[Your objective] Repeat every entry in full. Match each line exactly.

[Records for this exercise]
□ □ □ □

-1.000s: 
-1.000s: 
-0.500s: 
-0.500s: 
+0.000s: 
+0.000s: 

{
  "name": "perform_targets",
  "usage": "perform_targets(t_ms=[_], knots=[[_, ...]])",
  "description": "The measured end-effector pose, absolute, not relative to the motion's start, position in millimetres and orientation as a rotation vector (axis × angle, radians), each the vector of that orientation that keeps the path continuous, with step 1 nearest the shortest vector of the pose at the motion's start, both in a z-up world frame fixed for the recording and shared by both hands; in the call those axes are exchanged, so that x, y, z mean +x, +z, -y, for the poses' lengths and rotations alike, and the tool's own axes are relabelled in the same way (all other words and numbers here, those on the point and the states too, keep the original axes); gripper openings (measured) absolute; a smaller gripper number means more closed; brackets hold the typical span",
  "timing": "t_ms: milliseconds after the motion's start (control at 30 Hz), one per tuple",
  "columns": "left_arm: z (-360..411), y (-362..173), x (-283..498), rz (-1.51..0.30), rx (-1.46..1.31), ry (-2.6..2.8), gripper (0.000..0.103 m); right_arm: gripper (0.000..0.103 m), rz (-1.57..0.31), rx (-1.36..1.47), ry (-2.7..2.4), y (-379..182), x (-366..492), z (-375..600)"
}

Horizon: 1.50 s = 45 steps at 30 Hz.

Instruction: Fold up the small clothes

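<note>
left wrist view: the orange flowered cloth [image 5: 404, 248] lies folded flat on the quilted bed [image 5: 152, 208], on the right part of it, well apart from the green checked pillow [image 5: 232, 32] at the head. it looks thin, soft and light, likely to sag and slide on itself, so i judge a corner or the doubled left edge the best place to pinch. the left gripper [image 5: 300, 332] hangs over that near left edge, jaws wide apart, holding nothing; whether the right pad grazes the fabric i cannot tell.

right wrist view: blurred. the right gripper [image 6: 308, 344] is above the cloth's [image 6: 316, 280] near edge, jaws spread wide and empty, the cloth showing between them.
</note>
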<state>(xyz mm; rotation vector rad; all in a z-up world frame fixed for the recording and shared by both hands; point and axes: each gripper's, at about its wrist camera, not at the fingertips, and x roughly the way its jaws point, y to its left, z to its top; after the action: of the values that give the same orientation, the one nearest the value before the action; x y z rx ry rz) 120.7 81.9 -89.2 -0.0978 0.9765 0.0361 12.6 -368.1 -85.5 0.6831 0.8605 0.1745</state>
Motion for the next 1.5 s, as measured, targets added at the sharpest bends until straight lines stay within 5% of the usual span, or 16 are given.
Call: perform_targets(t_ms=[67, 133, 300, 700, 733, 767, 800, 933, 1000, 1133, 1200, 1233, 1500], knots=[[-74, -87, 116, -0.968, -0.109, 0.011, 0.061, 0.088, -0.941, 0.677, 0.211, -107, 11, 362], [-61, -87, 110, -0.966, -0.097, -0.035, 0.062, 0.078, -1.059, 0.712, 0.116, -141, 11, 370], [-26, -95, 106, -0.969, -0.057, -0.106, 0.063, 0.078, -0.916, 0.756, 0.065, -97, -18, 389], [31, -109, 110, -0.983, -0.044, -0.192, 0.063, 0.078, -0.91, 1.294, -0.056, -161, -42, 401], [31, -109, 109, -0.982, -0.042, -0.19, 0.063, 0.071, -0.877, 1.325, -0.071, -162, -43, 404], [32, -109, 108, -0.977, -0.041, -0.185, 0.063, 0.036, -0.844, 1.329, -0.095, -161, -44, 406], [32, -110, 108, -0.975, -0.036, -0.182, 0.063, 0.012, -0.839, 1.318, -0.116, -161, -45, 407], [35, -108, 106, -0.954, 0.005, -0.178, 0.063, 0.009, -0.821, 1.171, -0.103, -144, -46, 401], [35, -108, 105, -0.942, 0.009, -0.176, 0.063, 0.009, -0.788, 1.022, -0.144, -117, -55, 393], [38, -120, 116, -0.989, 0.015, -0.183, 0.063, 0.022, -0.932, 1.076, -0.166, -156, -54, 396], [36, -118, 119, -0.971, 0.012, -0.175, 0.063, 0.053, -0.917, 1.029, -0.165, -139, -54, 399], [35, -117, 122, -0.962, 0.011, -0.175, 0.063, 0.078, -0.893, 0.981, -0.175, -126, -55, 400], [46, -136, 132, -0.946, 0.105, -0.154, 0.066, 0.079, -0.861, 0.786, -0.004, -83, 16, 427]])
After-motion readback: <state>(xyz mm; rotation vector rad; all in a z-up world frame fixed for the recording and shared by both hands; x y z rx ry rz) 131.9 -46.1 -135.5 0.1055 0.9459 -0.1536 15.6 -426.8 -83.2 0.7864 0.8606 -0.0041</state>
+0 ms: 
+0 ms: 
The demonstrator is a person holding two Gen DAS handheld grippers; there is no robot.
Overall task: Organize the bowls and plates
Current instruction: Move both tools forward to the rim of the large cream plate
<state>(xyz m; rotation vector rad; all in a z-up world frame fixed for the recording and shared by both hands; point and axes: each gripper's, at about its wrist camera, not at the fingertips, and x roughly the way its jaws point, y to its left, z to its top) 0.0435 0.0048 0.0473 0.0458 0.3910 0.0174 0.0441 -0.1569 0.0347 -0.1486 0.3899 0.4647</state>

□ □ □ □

[Task response]
-1.000s: 
-1.000s: 
-0.500s: 
-0.500s: 
+0.000s: 
+0.000s: 

{
  "name": "perform_targets",
  "usage": "perform_targets(t_ms=[_], knots=[[_, ...]])",
  "description": "The measured end-effector pose, absolute, not relative to the motion's start, position in millimetres and orientation as a rotation vector (axis × angle, radians), each the vector of that orientation that keeps the path continuous, with step 1 nearest the shortest vector of the pose at the motion's start, both in a z-up world frame fixed for the recording and shared by both hands; in the call those axes are exchanged, so that x, y, z mean +x, +z, -y, for the poses' lengths and rotations alike, and the tool's own axes are relabelled in the same way (all other words and numbers here, those on the point and the states too, keep the original axes); gripper openings (measured) absolute; a smaller gripper number means more closed; brackets hold the typical span",
  "timing": "t_ms: milliseconds after the motion's start (control at 30 Hz), one per tuple",
  "columns": "left_arm: z (-360..411), y (-362..173), x (-283..498), rz (-1.51..0.30), rx (-1.46..1.31), ry (-2.6..2.8), gripper (0.000..0.103 m); right_arm: gripper (0.000..0.103 m), rz (-1.57..0.31), rx (-1.36..1.47), ry (-2.7..2.4), y (-379..182), x (-366..492), z (-375..600)"
}

Horizon: 1.50 s = 45 steps at 30 Hz.

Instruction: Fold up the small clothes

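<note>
left wrist view: the orange flowered cloth [image 5: 404, 248] lies folded flat on the quilted bed [image 5: 152, 208], on the right part of it, well apart from the green checked pillow [image 5: 232, 32] at the head. it looks thin, soft and light, likely to sag and slide on itself, so i judge a corner or the doubled left edge the best place to pinch. the left gripper [image 5: 300, 332] hangs over that near left edge, jaws wide apart, holding nothing; whether the right pad grazes the fabric i cannot tell.

right wrist view: blurred. the right gripper [image 6: 308, 344] is above the cloth's [image 6: 316, 280] near edge, jaws spread wide and empty, the cloth showing between them.
</note>
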<state>(xyz mm; rotation vector rad; all in a z-up world frame fixed for the recording and shared by both hands; point and axes: each gripper's, at about its wrist camera, not at the fingertips, and x roughly the way its jaws point, y to its left, z to its top; after the action: of the values that give the same orientation, the one nearest the value before the action; x y z rx ry rz) 120.7 81.9 -89.2 -0.0978 0.9765 0.0361 12.6 -368.1 -85.5 0.6831 0.8605 0.1745</state>
Motion for the next 1.5 s, as measured, targets added at the sharpest bends until straight lines stay within 5% of the usual span, or 16 are given.
Call: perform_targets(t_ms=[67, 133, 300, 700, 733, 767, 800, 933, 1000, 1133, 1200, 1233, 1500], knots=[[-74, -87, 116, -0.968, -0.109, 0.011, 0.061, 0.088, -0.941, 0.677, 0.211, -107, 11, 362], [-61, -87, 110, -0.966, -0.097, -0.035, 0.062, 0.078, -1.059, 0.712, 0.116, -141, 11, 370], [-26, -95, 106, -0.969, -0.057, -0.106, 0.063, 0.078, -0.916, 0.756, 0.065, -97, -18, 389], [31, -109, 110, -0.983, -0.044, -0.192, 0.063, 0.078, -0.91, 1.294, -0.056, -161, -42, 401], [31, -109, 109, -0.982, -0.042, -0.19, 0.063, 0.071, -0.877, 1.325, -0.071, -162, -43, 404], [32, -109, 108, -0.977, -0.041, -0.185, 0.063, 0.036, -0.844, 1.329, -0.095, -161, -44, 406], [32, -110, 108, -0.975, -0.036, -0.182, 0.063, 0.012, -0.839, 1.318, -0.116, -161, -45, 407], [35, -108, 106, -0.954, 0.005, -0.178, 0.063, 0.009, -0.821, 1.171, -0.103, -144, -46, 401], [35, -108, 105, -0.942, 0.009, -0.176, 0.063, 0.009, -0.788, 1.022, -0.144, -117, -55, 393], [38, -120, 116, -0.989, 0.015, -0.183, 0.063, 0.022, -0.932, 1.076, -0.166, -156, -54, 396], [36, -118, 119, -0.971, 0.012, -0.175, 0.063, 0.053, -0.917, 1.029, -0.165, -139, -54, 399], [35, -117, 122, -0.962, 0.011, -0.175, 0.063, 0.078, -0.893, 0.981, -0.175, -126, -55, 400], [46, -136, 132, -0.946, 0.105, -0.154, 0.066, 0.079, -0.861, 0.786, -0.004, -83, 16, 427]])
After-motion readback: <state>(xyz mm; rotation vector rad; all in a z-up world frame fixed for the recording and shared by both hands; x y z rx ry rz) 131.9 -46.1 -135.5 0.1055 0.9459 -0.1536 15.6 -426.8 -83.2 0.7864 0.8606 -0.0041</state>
+0 ms: 
+0 ms: 
The demonstrator is a person holding two Gen DAS handheld grippers; there is no robot.
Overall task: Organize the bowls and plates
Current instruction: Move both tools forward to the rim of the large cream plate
<state>(xyz m; rotation vector rad; all in a z-up world frame fixed for the recording and shared by both hands; point and axes: each gripper's, at about its wrist camera, not at the fingertips, and x roughly the way its jaws point, y to its left, z to its top) 0.0435 0.0048 0.0473 0.0458 0.3910 0.0174 0.0441 -0.1569 0.0347 -0.1486 0.3899 0.4647</state>

No additional output is expected.